▸ **Work item**
In the listing below, find every line containing "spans" and copy it out.
━━━━━ Source data ━━━━━
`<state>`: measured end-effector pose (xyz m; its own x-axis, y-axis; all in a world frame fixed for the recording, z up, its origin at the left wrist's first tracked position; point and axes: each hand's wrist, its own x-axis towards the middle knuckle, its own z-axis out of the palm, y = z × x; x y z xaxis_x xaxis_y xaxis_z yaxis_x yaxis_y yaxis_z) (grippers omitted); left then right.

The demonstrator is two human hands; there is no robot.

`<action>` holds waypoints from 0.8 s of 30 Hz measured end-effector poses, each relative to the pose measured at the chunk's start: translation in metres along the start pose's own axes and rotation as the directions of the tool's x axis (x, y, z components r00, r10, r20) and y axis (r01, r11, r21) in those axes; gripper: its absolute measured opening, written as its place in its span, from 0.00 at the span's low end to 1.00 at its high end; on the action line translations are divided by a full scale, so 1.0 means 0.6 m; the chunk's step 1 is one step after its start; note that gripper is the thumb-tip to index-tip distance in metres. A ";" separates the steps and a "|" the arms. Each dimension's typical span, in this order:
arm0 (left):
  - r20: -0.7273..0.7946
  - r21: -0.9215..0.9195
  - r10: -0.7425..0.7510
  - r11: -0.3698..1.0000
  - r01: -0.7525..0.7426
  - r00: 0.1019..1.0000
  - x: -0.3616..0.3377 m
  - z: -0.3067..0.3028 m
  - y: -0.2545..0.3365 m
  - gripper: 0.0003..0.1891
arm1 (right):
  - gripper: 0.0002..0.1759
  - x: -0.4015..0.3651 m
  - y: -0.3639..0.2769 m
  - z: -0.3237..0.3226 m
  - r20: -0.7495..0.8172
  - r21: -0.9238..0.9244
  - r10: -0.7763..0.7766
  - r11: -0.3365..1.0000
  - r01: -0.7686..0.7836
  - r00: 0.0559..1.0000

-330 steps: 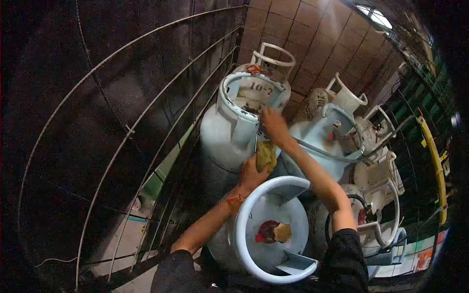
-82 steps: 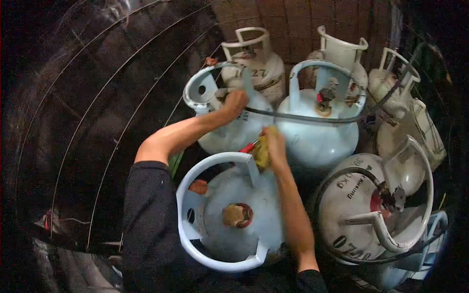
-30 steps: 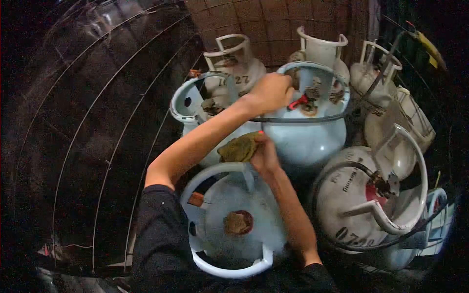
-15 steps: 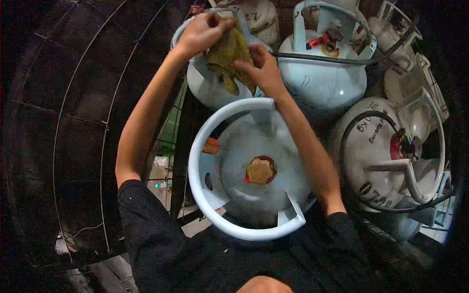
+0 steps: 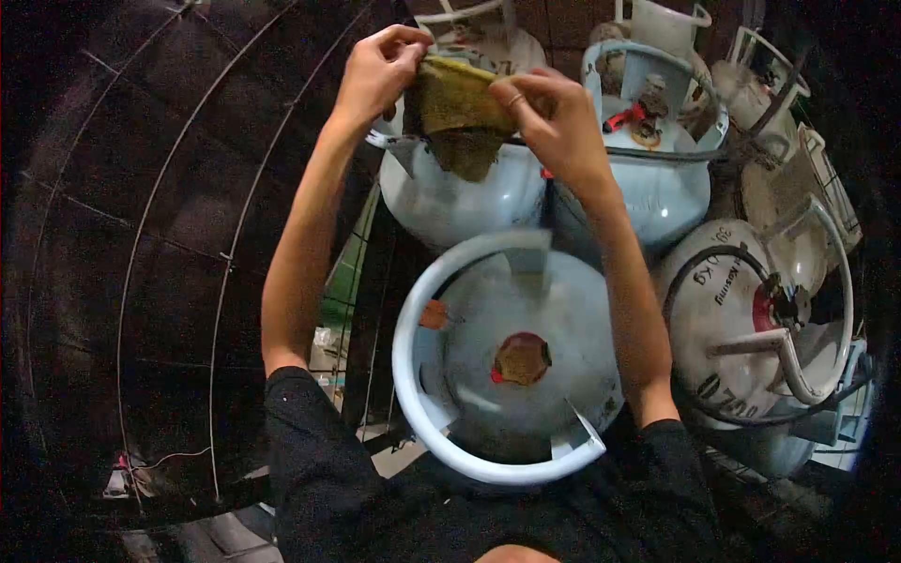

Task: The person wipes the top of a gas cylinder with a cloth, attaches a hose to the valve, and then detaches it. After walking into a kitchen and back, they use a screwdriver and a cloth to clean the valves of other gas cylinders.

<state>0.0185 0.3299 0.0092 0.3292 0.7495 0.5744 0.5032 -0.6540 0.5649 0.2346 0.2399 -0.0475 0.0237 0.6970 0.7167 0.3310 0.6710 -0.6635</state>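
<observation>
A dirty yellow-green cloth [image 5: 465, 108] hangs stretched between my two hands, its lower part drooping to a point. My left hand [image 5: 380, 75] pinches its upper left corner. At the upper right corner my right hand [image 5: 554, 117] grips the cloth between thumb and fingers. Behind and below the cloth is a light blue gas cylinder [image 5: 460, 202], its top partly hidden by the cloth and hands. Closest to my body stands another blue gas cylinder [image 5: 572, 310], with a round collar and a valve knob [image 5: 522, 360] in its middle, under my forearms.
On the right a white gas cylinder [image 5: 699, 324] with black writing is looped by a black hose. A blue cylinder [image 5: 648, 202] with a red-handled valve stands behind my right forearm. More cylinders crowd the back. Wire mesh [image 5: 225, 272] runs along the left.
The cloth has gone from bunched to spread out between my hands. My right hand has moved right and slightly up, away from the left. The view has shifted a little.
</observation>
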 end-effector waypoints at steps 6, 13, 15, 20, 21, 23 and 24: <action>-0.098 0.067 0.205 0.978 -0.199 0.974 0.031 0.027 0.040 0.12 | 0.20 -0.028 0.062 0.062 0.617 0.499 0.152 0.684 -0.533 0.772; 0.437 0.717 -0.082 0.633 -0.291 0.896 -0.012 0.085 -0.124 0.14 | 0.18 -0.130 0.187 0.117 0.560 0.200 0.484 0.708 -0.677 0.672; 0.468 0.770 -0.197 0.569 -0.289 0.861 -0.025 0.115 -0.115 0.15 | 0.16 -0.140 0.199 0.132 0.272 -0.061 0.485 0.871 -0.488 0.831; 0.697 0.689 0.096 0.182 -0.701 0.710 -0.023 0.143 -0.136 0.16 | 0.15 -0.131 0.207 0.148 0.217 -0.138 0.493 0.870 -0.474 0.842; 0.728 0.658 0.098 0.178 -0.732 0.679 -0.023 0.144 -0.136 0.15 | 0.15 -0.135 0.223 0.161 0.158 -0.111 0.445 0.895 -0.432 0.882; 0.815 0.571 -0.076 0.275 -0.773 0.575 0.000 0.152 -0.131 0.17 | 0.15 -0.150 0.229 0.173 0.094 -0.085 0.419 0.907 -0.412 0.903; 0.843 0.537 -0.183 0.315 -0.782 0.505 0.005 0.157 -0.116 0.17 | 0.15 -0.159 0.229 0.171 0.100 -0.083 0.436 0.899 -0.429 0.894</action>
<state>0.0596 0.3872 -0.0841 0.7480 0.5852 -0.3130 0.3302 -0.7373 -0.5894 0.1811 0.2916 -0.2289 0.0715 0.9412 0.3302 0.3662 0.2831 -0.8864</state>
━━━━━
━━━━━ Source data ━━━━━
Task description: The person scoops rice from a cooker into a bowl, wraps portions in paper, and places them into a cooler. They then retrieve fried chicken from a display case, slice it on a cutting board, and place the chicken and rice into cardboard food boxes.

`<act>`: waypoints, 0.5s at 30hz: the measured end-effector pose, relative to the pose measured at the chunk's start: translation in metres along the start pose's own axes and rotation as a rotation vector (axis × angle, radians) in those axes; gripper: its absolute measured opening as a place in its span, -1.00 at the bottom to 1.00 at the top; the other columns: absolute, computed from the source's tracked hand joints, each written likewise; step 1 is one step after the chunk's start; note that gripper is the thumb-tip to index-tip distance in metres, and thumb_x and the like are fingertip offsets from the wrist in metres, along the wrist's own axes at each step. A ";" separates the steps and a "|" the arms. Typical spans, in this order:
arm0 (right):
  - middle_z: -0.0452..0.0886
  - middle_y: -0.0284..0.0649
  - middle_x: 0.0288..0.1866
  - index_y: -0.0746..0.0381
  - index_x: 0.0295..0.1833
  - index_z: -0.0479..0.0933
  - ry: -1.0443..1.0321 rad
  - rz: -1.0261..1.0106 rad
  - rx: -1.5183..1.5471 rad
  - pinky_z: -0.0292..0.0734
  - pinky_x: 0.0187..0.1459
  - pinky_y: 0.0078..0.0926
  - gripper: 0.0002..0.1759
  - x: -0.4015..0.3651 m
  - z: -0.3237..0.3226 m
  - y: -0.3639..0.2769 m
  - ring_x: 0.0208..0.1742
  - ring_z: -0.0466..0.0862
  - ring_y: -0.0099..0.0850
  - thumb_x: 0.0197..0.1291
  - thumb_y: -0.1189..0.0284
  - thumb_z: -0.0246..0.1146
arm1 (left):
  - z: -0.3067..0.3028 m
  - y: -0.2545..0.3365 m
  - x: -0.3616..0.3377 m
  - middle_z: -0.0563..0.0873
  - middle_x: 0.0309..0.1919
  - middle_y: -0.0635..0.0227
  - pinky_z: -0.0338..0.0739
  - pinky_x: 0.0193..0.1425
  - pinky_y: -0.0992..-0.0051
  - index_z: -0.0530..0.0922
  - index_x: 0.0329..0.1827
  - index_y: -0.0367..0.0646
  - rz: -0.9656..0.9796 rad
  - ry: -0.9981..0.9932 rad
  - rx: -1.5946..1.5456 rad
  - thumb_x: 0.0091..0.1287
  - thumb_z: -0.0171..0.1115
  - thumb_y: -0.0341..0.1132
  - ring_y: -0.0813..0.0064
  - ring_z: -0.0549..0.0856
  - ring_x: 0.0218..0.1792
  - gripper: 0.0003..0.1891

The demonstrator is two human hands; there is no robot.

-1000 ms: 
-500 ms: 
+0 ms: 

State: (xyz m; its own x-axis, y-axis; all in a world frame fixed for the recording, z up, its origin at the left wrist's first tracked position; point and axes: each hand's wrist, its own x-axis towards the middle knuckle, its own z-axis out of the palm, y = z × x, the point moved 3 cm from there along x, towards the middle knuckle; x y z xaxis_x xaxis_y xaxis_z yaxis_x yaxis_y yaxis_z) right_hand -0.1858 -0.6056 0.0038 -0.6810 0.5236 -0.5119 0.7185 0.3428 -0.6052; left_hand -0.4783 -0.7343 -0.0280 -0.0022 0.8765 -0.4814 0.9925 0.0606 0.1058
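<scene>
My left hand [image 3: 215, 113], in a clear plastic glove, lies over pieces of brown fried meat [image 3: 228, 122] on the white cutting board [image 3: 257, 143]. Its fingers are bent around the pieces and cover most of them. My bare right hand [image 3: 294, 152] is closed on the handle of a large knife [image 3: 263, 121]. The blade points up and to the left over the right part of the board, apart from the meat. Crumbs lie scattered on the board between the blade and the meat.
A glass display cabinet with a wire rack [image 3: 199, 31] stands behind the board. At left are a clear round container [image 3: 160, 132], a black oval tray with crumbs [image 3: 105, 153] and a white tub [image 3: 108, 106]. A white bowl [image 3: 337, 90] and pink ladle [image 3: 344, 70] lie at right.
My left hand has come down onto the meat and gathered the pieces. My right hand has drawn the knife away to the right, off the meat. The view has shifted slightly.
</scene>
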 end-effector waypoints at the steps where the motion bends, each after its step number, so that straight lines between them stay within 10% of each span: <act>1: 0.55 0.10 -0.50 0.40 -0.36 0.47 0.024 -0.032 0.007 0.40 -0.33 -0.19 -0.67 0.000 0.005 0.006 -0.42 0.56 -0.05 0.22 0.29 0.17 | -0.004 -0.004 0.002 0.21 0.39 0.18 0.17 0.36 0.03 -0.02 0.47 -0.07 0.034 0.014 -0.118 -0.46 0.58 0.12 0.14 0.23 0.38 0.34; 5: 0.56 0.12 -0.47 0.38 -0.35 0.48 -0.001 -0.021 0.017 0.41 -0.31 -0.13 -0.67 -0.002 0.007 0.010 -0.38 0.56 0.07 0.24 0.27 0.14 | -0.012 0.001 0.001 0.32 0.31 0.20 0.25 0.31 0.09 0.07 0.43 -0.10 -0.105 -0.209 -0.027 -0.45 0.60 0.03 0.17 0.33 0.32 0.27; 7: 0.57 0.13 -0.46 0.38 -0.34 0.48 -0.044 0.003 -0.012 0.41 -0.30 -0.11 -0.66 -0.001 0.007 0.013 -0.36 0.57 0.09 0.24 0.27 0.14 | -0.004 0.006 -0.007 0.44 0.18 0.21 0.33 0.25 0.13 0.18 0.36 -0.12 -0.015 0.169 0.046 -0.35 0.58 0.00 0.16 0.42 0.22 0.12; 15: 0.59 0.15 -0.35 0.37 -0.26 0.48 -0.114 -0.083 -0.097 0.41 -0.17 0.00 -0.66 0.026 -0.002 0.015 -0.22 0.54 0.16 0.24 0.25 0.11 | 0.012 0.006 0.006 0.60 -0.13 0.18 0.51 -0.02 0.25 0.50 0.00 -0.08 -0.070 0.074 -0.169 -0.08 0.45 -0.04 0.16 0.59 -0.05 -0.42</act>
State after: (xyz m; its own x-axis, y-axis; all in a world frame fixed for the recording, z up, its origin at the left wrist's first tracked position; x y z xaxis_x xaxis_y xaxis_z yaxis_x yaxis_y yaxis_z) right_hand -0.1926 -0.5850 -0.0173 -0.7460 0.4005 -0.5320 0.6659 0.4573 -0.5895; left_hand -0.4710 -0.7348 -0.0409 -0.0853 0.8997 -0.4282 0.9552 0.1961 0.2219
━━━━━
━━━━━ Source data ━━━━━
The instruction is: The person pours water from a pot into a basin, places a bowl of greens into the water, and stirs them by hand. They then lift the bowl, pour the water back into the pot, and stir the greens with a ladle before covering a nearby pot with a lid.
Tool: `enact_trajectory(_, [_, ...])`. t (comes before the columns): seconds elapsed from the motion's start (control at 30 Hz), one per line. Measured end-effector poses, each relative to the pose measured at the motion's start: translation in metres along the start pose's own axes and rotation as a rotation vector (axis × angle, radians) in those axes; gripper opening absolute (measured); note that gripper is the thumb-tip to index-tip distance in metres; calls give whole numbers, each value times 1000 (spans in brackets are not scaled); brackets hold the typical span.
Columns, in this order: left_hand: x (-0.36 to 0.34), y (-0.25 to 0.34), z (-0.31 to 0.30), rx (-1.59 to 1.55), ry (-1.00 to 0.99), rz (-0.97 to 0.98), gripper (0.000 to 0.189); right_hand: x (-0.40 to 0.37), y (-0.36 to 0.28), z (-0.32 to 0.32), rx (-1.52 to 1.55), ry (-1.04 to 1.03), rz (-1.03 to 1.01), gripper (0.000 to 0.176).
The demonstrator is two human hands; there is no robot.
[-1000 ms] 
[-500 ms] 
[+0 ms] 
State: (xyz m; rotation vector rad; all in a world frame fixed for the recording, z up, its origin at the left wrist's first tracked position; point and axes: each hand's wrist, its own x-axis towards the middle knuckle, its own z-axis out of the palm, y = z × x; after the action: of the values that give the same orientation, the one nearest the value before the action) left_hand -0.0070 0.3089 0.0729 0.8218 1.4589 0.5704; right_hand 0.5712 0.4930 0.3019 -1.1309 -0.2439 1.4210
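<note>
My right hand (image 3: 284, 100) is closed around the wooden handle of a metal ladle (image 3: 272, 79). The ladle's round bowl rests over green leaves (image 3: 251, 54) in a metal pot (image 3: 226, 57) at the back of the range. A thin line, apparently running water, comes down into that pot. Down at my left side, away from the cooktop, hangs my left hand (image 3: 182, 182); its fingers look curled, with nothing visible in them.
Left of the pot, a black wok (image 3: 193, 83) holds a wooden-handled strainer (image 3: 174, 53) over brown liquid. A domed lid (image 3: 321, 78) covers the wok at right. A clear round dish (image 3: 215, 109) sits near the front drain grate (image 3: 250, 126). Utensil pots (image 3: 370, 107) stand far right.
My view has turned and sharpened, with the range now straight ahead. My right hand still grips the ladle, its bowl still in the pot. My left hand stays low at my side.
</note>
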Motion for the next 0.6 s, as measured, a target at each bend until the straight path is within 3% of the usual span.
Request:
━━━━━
▸ **Solution for this task**
`<act>`: waypoints, 0.5s at 30hz: the measured end-effector pose, relative to the pose measured at the chunk's start: translation in metres along the start pose's own axes and rotation as a rotation vector (axis × angle, radians) in those axes; gripper: its absolute measured opening as a place in its span, -1.00 at the bottom to 1.00 at the top; the other columns: absolute, computed from the source's tracked hand joints, each written likewise; step 1 is one step after the chunk's start; note that gripper is the thumb-tip to index-tip distance in metres, and thumb_x and the like are fingertip offsets from the wrist in metres, along the wrist's own axes at each step. A ";" separates the steps and a "|" the arms. Typical spans, in this order:
Tool: `enact_trajectory(_, [_, ...])`. t (comes before the columns): seconds elapsed from the motion's start (control at 30 Hz), one per line. Measured end-effector poses, each relative to the pose measured at the motion's start: translation in metres along the start pose's own axes and rotation as a rotation vector (axis × angle, radians) in those axes; gripper opening absolute (measured); note that gripper is the thumb-tip to index-tip distance in metres; calls give whole numbers, each value times 1000 (spans in brackets are not scaled); brackets hold the typical span.

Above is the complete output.